The embryological process of formation of the neural tube begins on the 18th day of gestation; during this period the neural plate invaginates on its longitudinal axis, which originates the neural groove with its corresponding folds on both sides. Around week three of gestation, the folds begin their fusion to give rise to the neural tube, during days 21-23 approximately.^6,7 This fusion occurs irregularly, starting from the fourth somite and continues in both directions. As a result, the neural tube is totally or partially open at the ends during different stages and maintains communication with the amniotic cavity.

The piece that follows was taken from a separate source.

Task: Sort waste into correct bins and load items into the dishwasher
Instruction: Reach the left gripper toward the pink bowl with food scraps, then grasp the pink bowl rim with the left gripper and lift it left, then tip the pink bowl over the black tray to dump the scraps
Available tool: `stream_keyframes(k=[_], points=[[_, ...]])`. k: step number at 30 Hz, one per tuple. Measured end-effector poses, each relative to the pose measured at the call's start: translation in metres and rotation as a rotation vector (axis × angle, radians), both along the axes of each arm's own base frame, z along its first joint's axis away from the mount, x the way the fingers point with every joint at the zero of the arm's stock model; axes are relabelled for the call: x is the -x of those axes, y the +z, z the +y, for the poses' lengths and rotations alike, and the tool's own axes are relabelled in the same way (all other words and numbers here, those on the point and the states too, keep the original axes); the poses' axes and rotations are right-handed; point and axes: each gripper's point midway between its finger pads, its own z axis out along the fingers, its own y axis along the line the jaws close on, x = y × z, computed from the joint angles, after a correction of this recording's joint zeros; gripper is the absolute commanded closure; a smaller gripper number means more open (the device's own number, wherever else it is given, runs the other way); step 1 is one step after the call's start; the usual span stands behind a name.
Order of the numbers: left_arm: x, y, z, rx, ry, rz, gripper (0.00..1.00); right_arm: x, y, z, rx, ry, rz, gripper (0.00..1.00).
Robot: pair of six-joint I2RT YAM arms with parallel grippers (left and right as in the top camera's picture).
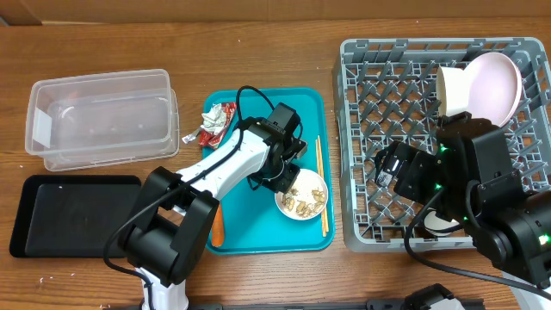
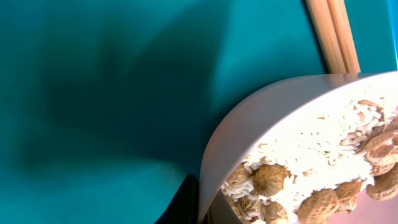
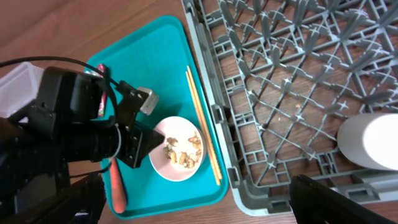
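A white bowl of beige rice-like food scraps sits on the teal tray. My left gripper is shut on the bowl's left rim, one finger inside and one outside. Wooden chopsticks lie just right of the bowl. An orange carrot lies at the tray's front left, and the red-and-white wrapper at its back left. My right gripper hangs open and empty over the front-left part of the grey dish rack, near a white cup.
A clear tub and a black tray stand left of the teal tray. A large plate and a bowl lean in the rack's back right corner.
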Motion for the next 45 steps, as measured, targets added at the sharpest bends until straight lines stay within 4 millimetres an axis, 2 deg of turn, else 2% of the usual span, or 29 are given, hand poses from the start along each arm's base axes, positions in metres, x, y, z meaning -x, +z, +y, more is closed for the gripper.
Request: stream_keyframes(k=[8, 13, 17, 21, 31, 38, 45], points=[[0.002, 0.001, 0.003, -0.020, 0.035, 0.018, 0.96, 0.000, -0.001, -0.002, 0.008, -0.004, 0.003, 0.02], [0.017, 0.008, 0.039, -0.204, 0.106, 0.064, 0.96, 0.000, -0.001, -0.002, 0.008, -0.005, 0.003, 0.02], [0.021, 0.030, 0.066, -0.331, 0.155, 0.035, 0.96, 0.000, 0.000, -0.001, 0.007, -0.004, 0.000, 0.02], [0.022, 0.061, 0.088, -0.410, 0.207, -0.025, 0.96, 0.000, 0.000, -0.001, 0.006, -0.005, -0.001, 0.01], [0.042, 0.129, 0.138, -0.408, 0.360, -0.088, 0.96, -0.001, 0.000, -0.003, 0.015, -0.011, -0.004, 0.00], [0.066, 0.176, 0.212, -0.395, 0.623, -0.116, 0.96, -0.002, 0.000, -0.004, 0.028, -0.002, -0.009, 0.00], [0.095, 0.197, 0.282, -0.449, 0.909, -0.112, 0.96, -0.002, 0.000, -0.004, 0.032, 0.003, -0.011, 0.00]])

The rostral end or anterior neuropore (cranial orifice) undergoes closure around day 24-25 of intrauterine life, with subsequent closure of the lumbar opening (posterior neuropore) around the end of week four (days 26-27, approximately); these processes are known as primary and secondary neurulation, respectively.^6-8

NTDs are divided into cephalic and lumbar defects, and can be open or closed; however, there is a neural tube malformation whose magnitude is total, that is, that presents with encephalic absence in conjunction with spina bifida, which generally presents in an open form, which is called craniorachischisis.^2,6 The incidence for this defect is currently unknown and is the rarest form of NTD, which is incompatible with life.² According to Rodríguez-Partida² and Jiménez-Guerra et al,⁹ data provided by the Morbidity Yearbook of the General Directorate of Epidemiology of the Mexican Ministry of Health, an incidence rate of 0.27 cases per 100,000 inhabitants was reported in 2016. ^2,9 Likewise, Johnson et al,¹⁰ noted a prevalence of 0.51 per 10,000 live births along the Texas-Mexico border.

The following are images of a 37-week gestation newborn from Córdoba, Veracruz, whose mother reported adequate prenatal care and folic acid supplementation, who was diagnosed by ultrasound with craniorachischisis, and whose pregnancy was carried to term (Figure 1).

Figure 1 Term newborn, presenting complete neural tube closure defect. Absence of cranial vault with presence of proptosis is observed, in addition to complete opening from the cervical spine to the lumbar region (total absence of neural tube closure). On the other hand, there are stigmata of lumbar dysraphism such as local hypertrichosis in the area and dermal dimpling (dermal sinus), associated with total cutis aplasia.